How do we even begin to explain that?
There are really only a handful of serious options on the table, and the honest task is to lay each one out properly and ask not just whether each explanation is possible, but whether it is actually sufficient. Whether it accounts for the earliness of the claims, the specific nature of what was reported, the willingness of eyewitnesses to maintain those claims under threat, and the absence of any ancient counter-evidence that should have been easy for interested parties to produce if the story was false.
So, first: maybe Jesus didn’t really die.
That’s the most intuitive objection of all. Before we even get to empty tombs or visions or theological claims, before any of that, maybe the whole thing has a far simpler explanation: Jesus didn’t resurrect because he didn’t really die.
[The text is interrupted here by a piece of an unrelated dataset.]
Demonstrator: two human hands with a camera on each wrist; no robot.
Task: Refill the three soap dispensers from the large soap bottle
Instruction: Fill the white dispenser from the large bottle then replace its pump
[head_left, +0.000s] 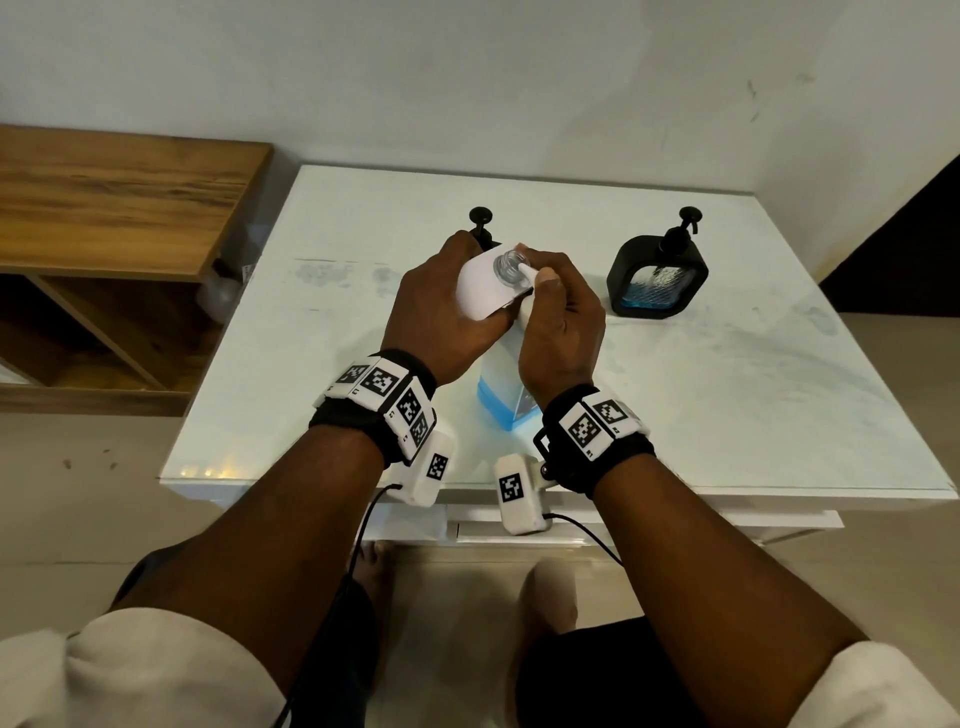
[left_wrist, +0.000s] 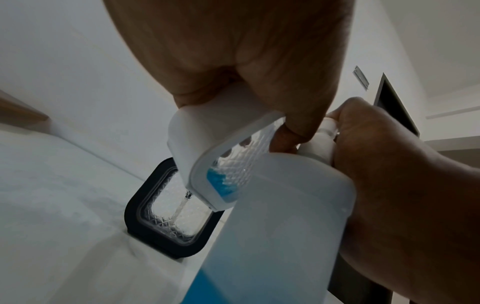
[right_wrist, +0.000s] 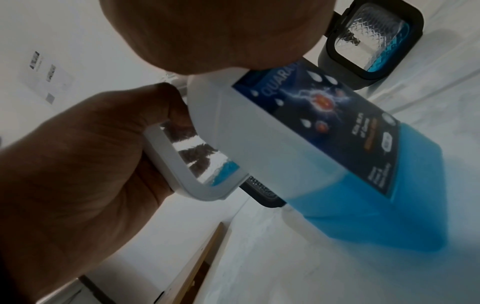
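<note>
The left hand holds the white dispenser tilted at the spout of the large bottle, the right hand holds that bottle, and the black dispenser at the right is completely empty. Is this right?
Not quite. The black dispenser at the right is not empty: the head view shows blue soap in its lower part. The rest holds: left hand on the white dispenser, right hand on the large bottle.

White dispenser (head_left: 485, 283) in left hand (head_left: 439, 306)
</note>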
But that seems unlikely. The Romans were not amateurs. Crucifixion wasn’t just an execution method; it was a carefully engineered system of prolonged public death, refined over centuries with the kind of grim institutional expertise that empires tend to develop around the things they do most. Victims were typically scourged beforehand with a Roman flagrum, a multi-thonged whip laced with iron balls and shards of bone that tore through skin into muscle, producing what one medical analysis describes as “quivering ribbons of bleeding flesh.” The blood loss from scourging alone was enough to induce hypovolemic shock before the victim even reached the cross. Then came the nailing, the hoisting, and the slow mechanics of asphyxiation: hanging in that position forces the chest into a state of inhaled tension, so that every breath out requires the victim to push upward against the nails through their feet until they become too exhausted to do so, and suffocation follows, sometimes complicated by fluid accumulating in the lungs.
There’s also the spear. According to the Gospel of John, a Roman soldier drove a lance into Jesus’ side, and what came out was described as blood and water. Medical investigators have interpreted this as evidence of fluid accumulation around the heart and lungs, a condition consistent with severe cardiac stress or cardiac tamponade. Roman executioners understood this. They knew how to confirm a death, and when proving a successful execution was paramount, they had straightforward and effective ways of doing it.
So, it seems highly unlikely that the Romans, the architects of one of history’s most lethally effective execution spectacles, managed to botch the most basic part of their job. And not just botch it quietly, but do so in front of witnesses, soldiers, and the very officials who had ordered the execution.
But suppose you push past all of this. Suppose you say: yes, against all odds, he survived. You’ve now created a second problem, because what exactly would a crucifixion survivor look like?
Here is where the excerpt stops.